General Unconstrained Minimization

Modeling

FirstOrderFunction

class FirstOrderFunction

Instances of FirstOrderFunction implement the evaluation of a function and its gradient.

class FirstOrderFunction {
  public:
   virtual ~FirstOrderFunction() {}
   virtual bool Evaluate(const double* const parameters,
                         double* cost,
                         double* gradient) const = 0;
   virtual int NumParameters() const = 0;
};
bool FirstOrderFunction::Evaluate(const double *const parameters, double *cost, double *gradient) const

Evaluate the cost/value of the function. If gradient is not NULL then evaluate the gradient too. If evaluation is successful return, true else return false.
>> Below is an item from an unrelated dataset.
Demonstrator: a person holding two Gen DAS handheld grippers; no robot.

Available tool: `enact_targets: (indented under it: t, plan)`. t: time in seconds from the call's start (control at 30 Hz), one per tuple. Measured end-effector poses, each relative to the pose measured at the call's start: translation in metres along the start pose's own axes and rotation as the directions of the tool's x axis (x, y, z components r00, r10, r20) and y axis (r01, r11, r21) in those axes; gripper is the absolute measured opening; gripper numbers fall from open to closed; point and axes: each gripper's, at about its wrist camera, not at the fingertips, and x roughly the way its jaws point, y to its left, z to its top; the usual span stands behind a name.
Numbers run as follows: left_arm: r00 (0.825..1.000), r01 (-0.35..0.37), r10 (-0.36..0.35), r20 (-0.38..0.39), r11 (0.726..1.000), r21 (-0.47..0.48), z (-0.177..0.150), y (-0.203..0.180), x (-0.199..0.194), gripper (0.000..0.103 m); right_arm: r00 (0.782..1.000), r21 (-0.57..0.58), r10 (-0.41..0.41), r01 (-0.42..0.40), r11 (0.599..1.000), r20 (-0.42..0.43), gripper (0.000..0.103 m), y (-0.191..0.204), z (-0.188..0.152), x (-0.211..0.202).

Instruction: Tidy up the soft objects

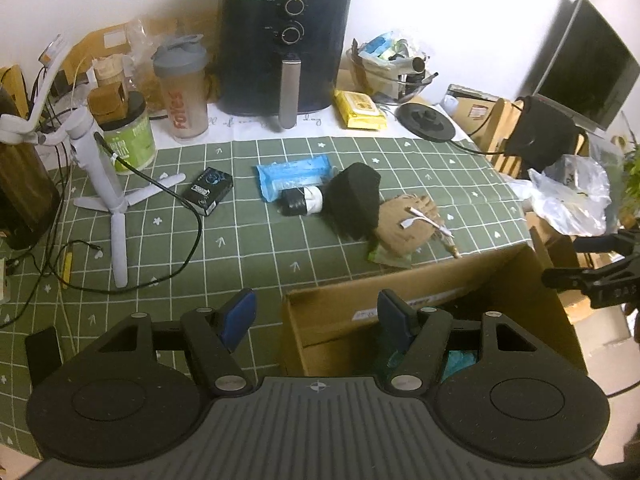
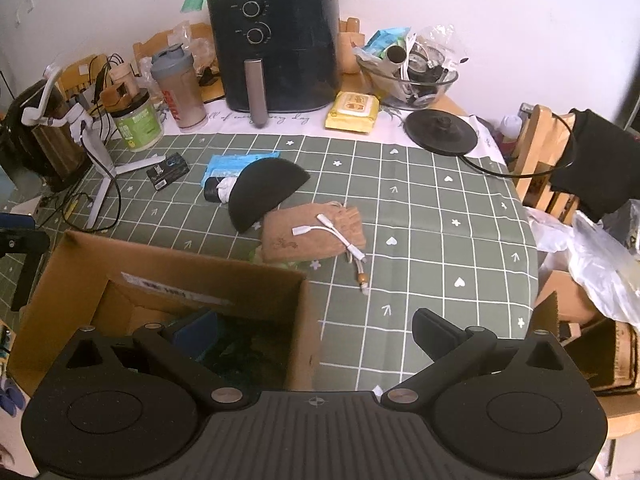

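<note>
A black folded soft pad [image 1: 356, 200] [image 2: 264, 192] lies mid-table on the green checked cloth. Beside it are a brown cloth pouch [image 1: 402, 230] [image 2: 312, 240] with a white cable [image 2: 340, 240] across it, a blue packet [image 1: 294, 176] [image 2: 228, 164] and a black-and-white roll [image 1: 300, 202]. An open cardboard box [image 1: 460, 276] [image 2: 168, 264] stands at the near edge with dark teal soft things inside [image 2: 248, 344]. My left gripper [image 1: 318, 316] hovers open over the box's left wall, nothing between its blue pads. My right gripper [image 2: 316, 332] is open wide and straddles the box's right wall.
A black air fryer [image 1: 286, 44], a shaker bottle [image 1: 182, 88], a green jar [image 1: 130, 140] and a yellow wipes pack [image 1: 360, 110] line the back. A white tripod [image 1: 108, 188] with cables stands left. A kettle base [image 2: 440, 130], a chair and plastic bags [image 2: 592, 256] are on the right.
</note>
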Motion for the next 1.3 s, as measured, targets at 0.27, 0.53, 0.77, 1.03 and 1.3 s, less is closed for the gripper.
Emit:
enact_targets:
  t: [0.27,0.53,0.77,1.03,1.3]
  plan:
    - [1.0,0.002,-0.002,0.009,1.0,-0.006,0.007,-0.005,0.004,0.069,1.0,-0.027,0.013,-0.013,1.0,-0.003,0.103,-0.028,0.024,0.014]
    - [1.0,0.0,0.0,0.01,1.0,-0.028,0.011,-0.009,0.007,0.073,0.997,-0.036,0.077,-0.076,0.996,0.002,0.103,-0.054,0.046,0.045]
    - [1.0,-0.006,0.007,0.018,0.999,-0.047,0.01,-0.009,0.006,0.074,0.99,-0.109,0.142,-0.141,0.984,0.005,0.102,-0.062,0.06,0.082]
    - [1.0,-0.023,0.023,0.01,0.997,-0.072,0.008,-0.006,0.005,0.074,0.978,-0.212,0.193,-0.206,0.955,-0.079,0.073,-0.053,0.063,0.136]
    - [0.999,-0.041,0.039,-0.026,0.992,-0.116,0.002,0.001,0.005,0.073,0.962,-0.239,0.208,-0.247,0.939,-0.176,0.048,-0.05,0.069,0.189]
cost guaranteed to be never NULL, gradient can be NULL.

int FirstOrderFunction::NumParameters() const

Number of parameters in the domain of the function.

GradientProblem

class GradientProblem
class GradientProblem {
 public:
  explicit GradientProblem(FirstOrderFunction* function);
  GradientProblem(FirstOrderFunction* function,
                  LocalParameterization* parameterization);
  int NumParameters() const;
  int NumLocalParameters() const;
  bool Evaluate(const double* parameters, double* cost, double* gradient) const;
  bool Plus(const double* x, const double* delta, double* x_plus_delta) const;
};

Instances of GradientProblem represent general non-linear optimization problems that must be solved using just the value of the objective function and its gradient. Unlike the Problem class, which can only be used to model non-linear least squares problems, instances of GradientProblem not restricted in the form of the objective function.

Structurally GradientProblem is a composition of a FirstOrderFunction and optionally a LocalParameterization.
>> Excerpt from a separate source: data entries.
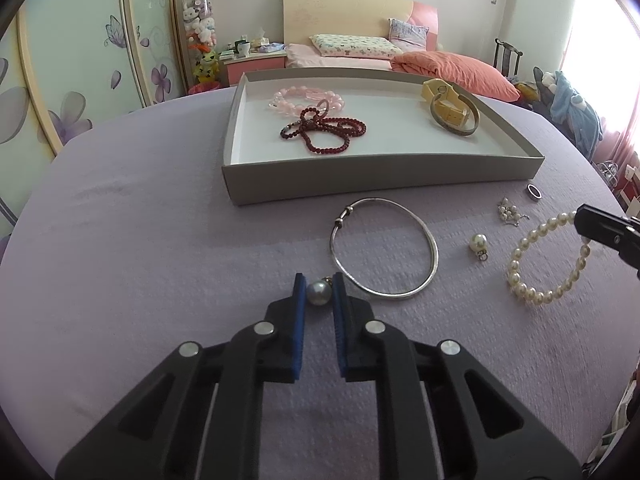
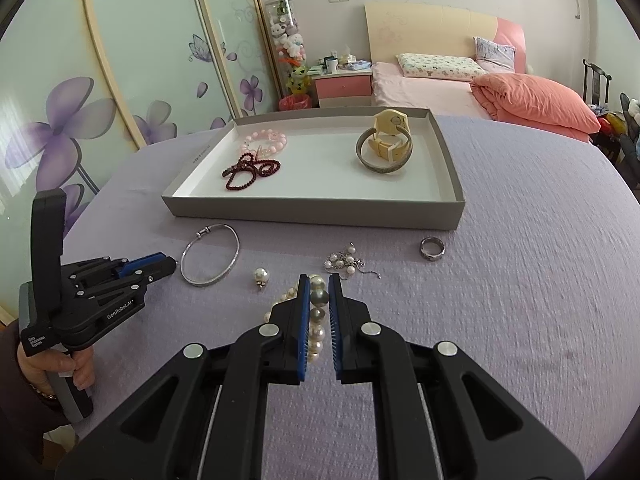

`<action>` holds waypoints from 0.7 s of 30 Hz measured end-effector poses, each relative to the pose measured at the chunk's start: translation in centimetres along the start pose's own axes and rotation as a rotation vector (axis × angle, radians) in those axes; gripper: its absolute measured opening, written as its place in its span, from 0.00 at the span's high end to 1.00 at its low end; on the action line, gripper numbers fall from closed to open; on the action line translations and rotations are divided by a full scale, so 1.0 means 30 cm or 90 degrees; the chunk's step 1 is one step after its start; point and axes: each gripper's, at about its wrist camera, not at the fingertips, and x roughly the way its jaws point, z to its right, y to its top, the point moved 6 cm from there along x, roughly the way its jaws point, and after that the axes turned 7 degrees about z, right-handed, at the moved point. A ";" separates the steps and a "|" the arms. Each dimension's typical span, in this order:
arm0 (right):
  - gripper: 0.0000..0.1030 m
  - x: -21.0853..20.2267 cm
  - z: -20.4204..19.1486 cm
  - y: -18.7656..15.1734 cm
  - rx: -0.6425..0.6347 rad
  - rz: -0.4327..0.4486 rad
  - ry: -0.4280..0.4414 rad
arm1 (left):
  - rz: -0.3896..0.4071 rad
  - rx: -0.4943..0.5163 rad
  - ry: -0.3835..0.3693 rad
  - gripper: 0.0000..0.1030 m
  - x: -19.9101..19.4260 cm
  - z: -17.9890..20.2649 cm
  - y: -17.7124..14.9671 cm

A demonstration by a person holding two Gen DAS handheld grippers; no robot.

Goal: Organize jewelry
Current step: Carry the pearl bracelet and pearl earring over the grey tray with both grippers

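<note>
Left wrist view: left gripper (image 1: 319, 292) pinches a grey pearl pendant (image 1: 319, 293) beside the silver bangle (image 1: 384, 249). Right wrist view alone shows the right gripper (image 2: 319, 292) clamped on the pearl bracelet (image 2: 316, 320), on the lilac cloth (image 2: 520, 280).

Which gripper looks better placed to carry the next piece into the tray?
Probably the left gripper: it is shut on a single pearl earring, a compact load. The right gripper is shut on the pearl bracelet, whose loop lies on the cloth. Both face the tray.
</note>
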 end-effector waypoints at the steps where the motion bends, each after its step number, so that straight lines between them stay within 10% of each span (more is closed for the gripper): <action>1: 0.91 -0.005 -0.001 0.000 -0.001 0.002 0.002 | 0.000 -0.001 0.000 0.87 -0.003 -0.004 -0.002; 21: 0.91 -0.121 -0.044 0.123 -0.021 0.072 0.011 | 0.076 -0.023 -0.012 0.87 -0.181 -0.057 0.084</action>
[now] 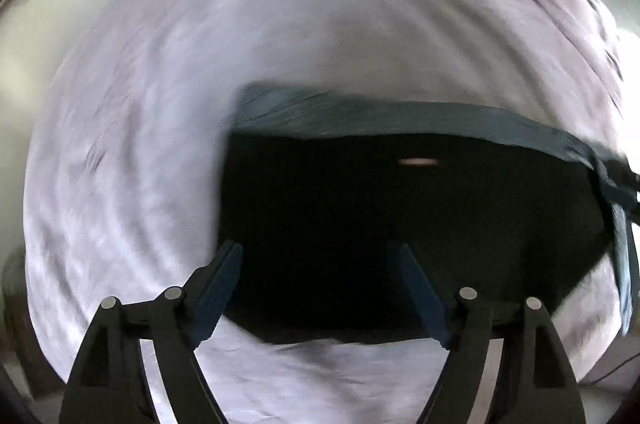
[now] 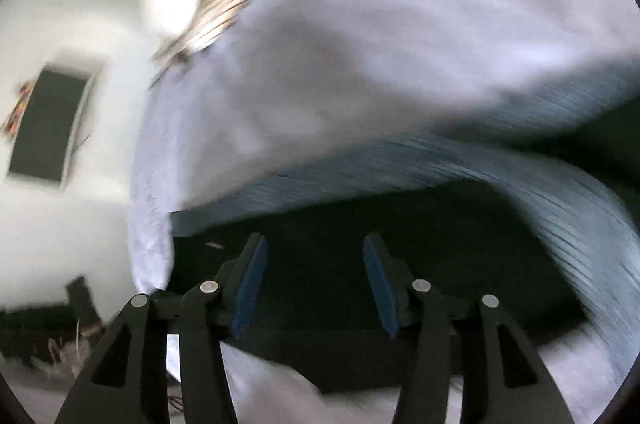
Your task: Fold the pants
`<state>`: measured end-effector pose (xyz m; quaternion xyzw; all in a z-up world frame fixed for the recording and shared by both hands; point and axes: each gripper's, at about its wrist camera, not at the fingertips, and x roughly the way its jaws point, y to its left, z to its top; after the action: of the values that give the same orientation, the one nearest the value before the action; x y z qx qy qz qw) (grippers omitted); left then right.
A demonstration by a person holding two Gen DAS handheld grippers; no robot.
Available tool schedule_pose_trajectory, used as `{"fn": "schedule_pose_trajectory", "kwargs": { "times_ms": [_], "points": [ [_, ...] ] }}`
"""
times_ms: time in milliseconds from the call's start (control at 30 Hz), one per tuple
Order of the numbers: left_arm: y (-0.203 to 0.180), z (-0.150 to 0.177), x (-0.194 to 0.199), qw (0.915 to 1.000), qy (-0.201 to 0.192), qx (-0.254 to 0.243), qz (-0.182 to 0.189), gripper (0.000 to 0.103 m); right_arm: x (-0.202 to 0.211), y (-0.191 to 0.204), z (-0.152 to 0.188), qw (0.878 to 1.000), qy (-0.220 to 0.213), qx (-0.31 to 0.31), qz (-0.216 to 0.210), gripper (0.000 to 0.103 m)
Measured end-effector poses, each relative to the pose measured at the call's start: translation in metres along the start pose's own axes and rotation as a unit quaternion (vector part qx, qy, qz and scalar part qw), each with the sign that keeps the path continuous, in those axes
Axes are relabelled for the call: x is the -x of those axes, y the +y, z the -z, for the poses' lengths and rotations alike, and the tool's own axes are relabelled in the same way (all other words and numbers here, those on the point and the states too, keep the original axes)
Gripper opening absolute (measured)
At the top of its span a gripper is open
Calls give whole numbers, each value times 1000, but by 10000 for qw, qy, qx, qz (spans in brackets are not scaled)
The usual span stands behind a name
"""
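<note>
Below, both claws gape over dark pants (image 1: 400, 224).

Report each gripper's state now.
Left gripper: open, empty, over the dark folded pants.
Right gripper: open, empty, over the same pants.

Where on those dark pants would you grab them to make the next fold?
Probably the near hem edge of the dark pants, approached low from this side: they lie flat on the pale sheet, and the open left gripper and right gripper already straddle that edge.
</note>
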<state>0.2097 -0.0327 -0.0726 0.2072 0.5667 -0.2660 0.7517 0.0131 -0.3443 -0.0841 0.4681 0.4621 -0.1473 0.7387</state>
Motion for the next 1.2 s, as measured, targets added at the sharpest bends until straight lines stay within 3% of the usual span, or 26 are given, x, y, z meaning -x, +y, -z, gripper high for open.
{"fn": "schedule_pose_trajectory", "kwargs": {
  "times_ms": [133, 200, 233, 300, 333, 367, 533, 633, 800, 833, 900, 967, 1133, 1200],
  "points": [
    [-67, -9, 6, 9977, -161, -653, 120, 80, 77, -96, 32, 9910, -443, -1028, 739, 56],
    [-91, -17, 12, 9960, -360, -795, -200, 80, 115, -145, 57, 9804, -548, -1501, 1152, 58],
    [-106, -20, 17, 9959, -432, -791, -86, 80, 130, -162, 66, 9766, -563, -1658, 1249, 58],
    [-124, -28, 13, 9970, -186, -636, 389, 80, 156, -202, 87, 9683, -535, -2007, 1385, 58],
    [-145, -30, 6, 9948, 121, -622, 798, 80, 164, -217, 96, 9648, -509, -2151, 1422, 58],
    [-156, -31, 0, 9926, 284, -667, 976, 80, 173, -237, 106, 9617, -480, -2308, 1402, 58],
    [-275, -29, -31, 9672, 1005, -1129, 2041, 80, 191, -288, 137, 9504, -432, -2825, 1229, 61],
    [-330, -23, -48, 9540, 1349, -1188, 2399, 80, 190, -309, 153, 9495, -383, -3013, 782, 61],
    [-378, -17, -64, 9523, 1387, -1466, 2288, 80, 154, -322, 149, 9477, -164, -3121, -644, 60],
    [-382, -17, -64, 9515, 1401, -1483, 2304, 80, 147, -324, 147, 9470, -89, -3118, -763, 59],
    [-385, -19, -60, 9473, 1473, -1421, 2465, 80, 140, -323, 141, 9494, 27, -3035, -802, 25],
    [-388, -20, -56, 9434, 1506, -1311, 2648, 79, 144, -323, 133, 9522, 63, -2913, -914, 21],
    [-392, -34, -47, 9456, 1465, -923, 2752, 56, 180, -316, 106, 9567, -196, -2582, -1331, 18],
    [-393, -44, -42, 9458, 1426, -747, 2821, 56, 196, -315, 88, 9556, -362, -2485, -1539, 16]
  ]
}}
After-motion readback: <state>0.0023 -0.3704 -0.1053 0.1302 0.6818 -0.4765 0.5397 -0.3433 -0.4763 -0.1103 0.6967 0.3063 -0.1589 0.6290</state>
The FirstOrderFunction is responsible for evaluating the cost and gradient of the objective function.

The LocalParameterization is responsible for going back and forth between the ambient space and the local tangent space. When a LocalParameterization is not provided, then the tangent space is assumed to coincide with the ambient Euclidean space that the gradient vector lives in.

The constructor takes ownership of the FirstOrderFunction and LocalParamterization objects passed to it.

void Solve(const GradientProblemSolver::Options &options, const GradientProblem &problem, double *parameters, GradientProblemSolver::Summary *summary)

Solve the given GradientProblem using the values in parameters as the initial guess of the solution.

Solving

GradientProblemSolver::Options

class GradientProblemSolver::Options

GradientProblemSolver::Options controls the overall behavior of the solver. We list the various settings and their default values below.

bool GradientProblemSolver::Options::IsValid(string *error) const

Validate the values in the options struct and returns true on success. If there is a problem, the method returns false with error containing a textual description of the cause.

LineSearchDirectionType GradientProblemSolver::Options::line_search_direction_type

Default: LBFGS

Choices are STEEPEST_DESCENT, NONLINEAR_CONJUGATE_GRADIENT, BFGS and LBFGS.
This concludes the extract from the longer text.